動きとしては、Amazonに比べて、だいぶ後手になっている感は否めませんが、とにかく動くしかないという判断たったのではないでしょうか。
雑誌、メディアとの関係構築のため
これは少々無理かもしれませんが、Appleがコンテンツこそプラットフォームにおいて重要であるということを再認識して、メディア各社との関係性の強化を図っているのではないかということです。
人々の生活の中で、メディアが占める割合は、デジタル化が進んだ現代においてもかなりの時間を占めていると考えられます。
基本的には、AmazonもGoogleもFacebookもいかにユーザーの時間を奪えるかということでしょう。
それが音楽であったり、映画であったり、購買活動であったり、メディア閲覧だったりするわけです。
この中で、メディアは過去、将来ともに消滅することがない生活の時間の一部として、Appleは重要性を再認識、そこの時間の囲い込みを狙っているのではないでしょうか。
これは、メディアでのユーザーの活動が他に比べてエンゲージメントが高い可能性もあります。
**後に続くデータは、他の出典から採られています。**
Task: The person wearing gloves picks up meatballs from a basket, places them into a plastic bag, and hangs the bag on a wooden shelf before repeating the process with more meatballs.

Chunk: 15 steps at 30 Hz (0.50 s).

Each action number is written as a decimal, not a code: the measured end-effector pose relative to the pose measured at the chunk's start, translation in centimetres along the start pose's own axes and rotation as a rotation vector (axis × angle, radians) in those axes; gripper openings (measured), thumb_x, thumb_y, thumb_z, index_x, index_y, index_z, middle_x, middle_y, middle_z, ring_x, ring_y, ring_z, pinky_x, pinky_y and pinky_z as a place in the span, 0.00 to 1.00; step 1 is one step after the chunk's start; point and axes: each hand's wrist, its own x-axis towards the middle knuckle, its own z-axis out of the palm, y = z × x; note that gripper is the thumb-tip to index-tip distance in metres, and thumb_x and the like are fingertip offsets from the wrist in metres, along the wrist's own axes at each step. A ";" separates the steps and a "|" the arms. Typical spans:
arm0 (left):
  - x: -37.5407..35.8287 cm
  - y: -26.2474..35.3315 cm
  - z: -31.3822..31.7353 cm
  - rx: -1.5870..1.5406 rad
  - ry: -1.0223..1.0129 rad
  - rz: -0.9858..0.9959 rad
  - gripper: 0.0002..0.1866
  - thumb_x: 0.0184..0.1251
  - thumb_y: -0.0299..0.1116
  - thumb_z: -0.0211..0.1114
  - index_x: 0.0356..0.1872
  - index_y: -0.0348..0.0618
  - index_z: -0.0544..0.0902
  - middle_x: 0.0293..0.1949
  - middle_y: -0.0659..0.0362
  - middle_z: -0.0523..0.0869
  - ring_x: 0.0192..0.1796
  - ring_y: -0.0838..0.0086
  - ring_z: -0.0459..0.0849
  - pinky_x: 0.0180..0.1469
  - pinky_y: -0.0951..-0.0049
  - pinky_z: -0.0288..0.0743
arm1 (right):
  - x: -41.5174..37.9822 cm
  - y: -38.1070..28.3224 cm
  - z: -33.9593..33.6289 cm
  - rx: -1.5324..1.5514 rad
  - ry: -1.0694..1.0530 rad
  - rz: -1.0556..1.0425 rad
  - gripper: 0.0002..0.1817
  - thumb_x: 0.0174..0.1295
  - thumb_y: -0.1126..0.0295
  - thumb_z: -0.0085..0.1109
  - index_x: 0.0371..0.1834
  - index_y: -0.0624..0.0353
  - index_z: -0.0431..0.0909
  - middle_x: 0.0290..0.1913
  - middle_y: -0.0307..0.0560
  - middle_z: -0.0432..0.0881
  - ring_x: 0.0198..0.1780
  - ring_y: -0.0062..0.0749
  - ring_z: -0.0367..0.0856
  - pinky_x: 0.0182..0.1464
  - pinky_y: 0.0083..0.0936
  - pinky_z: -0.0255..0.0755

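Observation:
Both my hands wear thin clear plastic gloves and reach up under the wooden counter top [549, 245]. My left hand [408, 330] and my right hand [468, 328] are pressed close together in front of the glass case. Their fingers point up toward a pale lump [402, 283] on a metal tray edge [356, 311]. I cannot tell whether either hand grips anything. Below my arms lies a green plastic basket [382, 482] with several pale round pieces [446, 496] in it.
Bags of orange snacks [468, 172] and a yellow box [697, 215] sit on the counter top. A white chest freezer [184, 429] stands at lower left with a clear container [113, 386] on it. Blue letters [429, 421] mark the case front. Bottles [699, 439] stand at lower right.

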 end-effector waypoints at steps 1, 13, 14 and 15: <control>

サブスクリプション型のビジネスモデルを構築したいと考えているから
最後に考えられるのが、サブスクリプション型のビジネスモデルを次の事業の柱として考えているという理由です。
雑誌購買サービスは、ほんの一部に過ぎず、今後サービスは多様化する可能性があります。
例えば、すでに音楽はAppleMusicとしてサブスク型が成功しています。
次に雑誌購買、その次は動画サービスや、雑誌購買サービスなどサービスの幅を広げて来る可能性があります。
AmazonのPrime会員と同じような戦略だと思います。
いずれば、すべてパッケージ化して、ApplePrimeみたいな名前のサービスが始まるかもしれません。
このApplePrimeは、MacやiPhoneといった製品に付随しているサービスとなる可能性もあり、製品自体の購入もサブスクリプション型となっていく可能性もあります。
すべてのサービスがサブスクリプション型になるというトレンドは今後も変わらない可能性が大いにあります。
そのように考えると、今後、業界特化型で、プラットフォームとしてサービス提供していた企業にとってはGoogleやApple、Amazonといった企業が参入して来る流れでは脅威になります。
ユーザーにとっては、幅広いサービスを安い単価でサブスクリプションができるというメリットがありますが、個々のサービサーにとっては安く買い叩かれる可能性があります。
しっかりとしたモデル設計をプラットフォームが構築できないと、エコシステムは崩壊する可能性があるので、この点も注意が必要なのでしょう。
ZOZOTOWNのようにプラットフォームとして成立していたエコシステムが、利用企業にとって不利な条件や魅力度の低下、ブランドの毀損につながるようになれば、顧客は離れ、エコシステム全体の価値は下がってしまうというリスクにも注視しないといけません。
それを補うだけのユーザー数があれば、話は別だと思いますが。
以上、勝手に仮説を立ててみました。